Those in my profession like to argue that the due diligence associated with journalism’s formalisms is what sets our work apart, gives it its credibility and substance. Which is why I reserve special outrage for what George Will did this week.
In a column published Thursday, Will repeated a theme he has touched on before – the allegation that scientists in the 1970s were predicting global cooling, and that therefore one should approach their current assertions about global warming with caution. Here is what he said:
Because of restrictions on hunting, polar bears might be more numerous today than ever and might be twice as numerous as they were three decades ago — when the media were fanning frenzy about global cooling. (Science magazine, March 1975, reported “the approach of a full-blown 10,000-year ice age.”)

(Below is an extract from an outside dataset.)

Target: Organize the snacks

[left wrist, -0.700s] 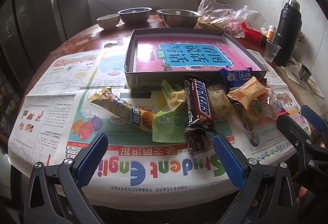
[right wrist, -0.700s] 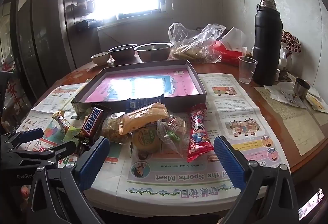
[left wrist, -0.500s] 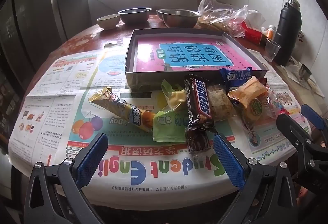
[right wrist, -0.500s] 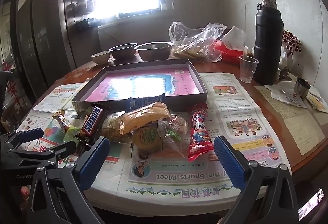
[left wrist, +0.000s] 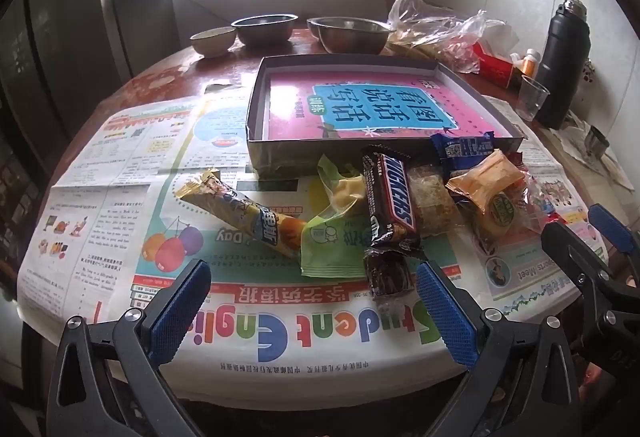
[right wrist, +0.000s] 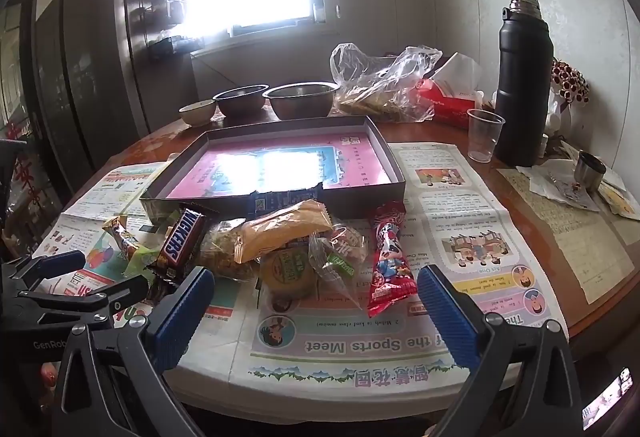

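Observation:
A pile of snacks lies on newspaper in front of a shallow grey box [left wrist: 256, 125] lined with a pink book cover; the box [right wrist: 394, 165] also shows in the right wrist view. The pile holds a Snickers bar [left wrist: 390, 203], a yellow stick pack [left wrist: 244, 215], a green pouch [left wrist: 336, 237], an orange pastry pack [left wrist: 490, 177] and a red stick pack [right wrist: 388, 257]. The Snickers bar [right wrist: 180, 243] shows in the right wrist view too. My left gripper [left wrist: 312, 307] is open and empty near the table's front edge. My right gripper [right wrist: 316, 309] is open and empty, just short of the pile.
Behind the box stand two steel bowls [right wrist: 300, 105], a small bowl [right wrist: 196, 113], a plastic bag [right wrist: 384, 85], a red tissue pack [right wrist: 444, 103], a clear cup [right wrist: 484, 135] and a black flask [right wrist: 524, 85]. Newspaper [left wrist: 120, 173] covers the round table.
The right wrist view has risen a little and drawn slightly closer to the snacks. The left gripper has barely moved. Both grippers stay open.

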Available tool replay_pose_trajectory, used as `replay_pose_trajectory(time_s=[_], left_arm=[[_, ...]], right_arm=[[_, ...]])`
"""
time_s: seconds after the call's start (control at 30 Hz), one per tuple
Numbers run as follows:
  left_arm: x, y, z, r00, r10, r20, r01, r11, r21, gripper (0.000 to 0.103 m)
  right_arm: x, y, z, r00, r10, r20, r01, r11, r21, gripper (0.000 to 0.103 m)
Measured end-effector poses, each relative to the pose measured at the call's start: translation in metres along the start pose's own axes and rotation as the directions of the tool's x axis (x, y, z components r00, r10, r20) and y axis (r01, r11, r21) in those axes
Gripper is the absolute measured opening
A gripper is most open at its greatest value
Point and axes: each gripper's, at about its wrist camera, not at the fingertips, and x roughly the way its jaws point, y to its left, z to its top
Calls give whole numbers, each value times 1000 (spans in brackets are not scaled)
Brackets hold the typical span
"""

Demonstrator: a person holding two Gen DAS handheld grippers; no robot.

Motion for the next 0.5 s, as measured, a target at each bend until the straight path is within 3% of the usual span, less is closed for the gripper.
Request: replay_pose_trajectory(time_s=[0.5], left_arm=[[1, 1, 0, 1000, -1, -3, 1, 1000, -2, 103]], right_arm=[[2, 1, 0, 1000, 2, -9, -2, 1000, -1, 102]])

If you Google the phrase, you’ll find that same alleged “Science magazine quote” repeated frequently, but at first I had a hard time tracking it down. A look through Science’s archives yielded nothing. That, it turns out, is because it did not appear in Science magazine. It appeared in Science News. But that’s as maybe, as my British friends might say. It may be evidence that Will didn’t really do his homework, and hadn’t read the original piece. But Science News is a reputable news source, right?
But if Will had done his journalistic due diligence and actually tracked down the original source, he would have found that it contained a very different message than the one he was pitching in Thursday’s column.
The article is entitled “Climate Change: Chilling Possibilities,” by John H. Douglas, in the March 1, 1975 issue of Science News. I can’t find a free copy on line, but it took me about half an hour and a helpful family member with university library privileges to obtain a copy. (One assumes the Post’s librarians could have done the same for Will had he asked.)
What we find is a nice overview of the state of climate science at the time, building on a 1975 report of the National Academy of Science. For those like Will who would cherry-pick quotes to support the argument that scientists at the time were predicting cooling, there is this:
The cooling trend observed since 1940 is real enough, he (C.C. Wallen, WMO) says, but not enough is known about the underlying causes to justify any sort of extrapolation.
Douglas then goes on to discuss a number of possible climate scenarios, arguing that more study is needed to distinguish which future our climate might hold. One such scenario (the source of the cherry-picked quote) involves a “full-blown 10,000-year ice age”. Another involves the offsetting influence of increasing carbon dioxide levels in the atmosphere:
Stephen H. Schneider of the National Center for Atmospheric Research says that by the turn of the century, enough carbon dioxide will have been put into the atmosphere to raise the temperature of earth half a degree.
Douglas’s bottom line: not enough was known at the time to make any predictions whatsoever. More study was needed. That’s a far cry from the implication of Will’s egregiously cherry-picked quote.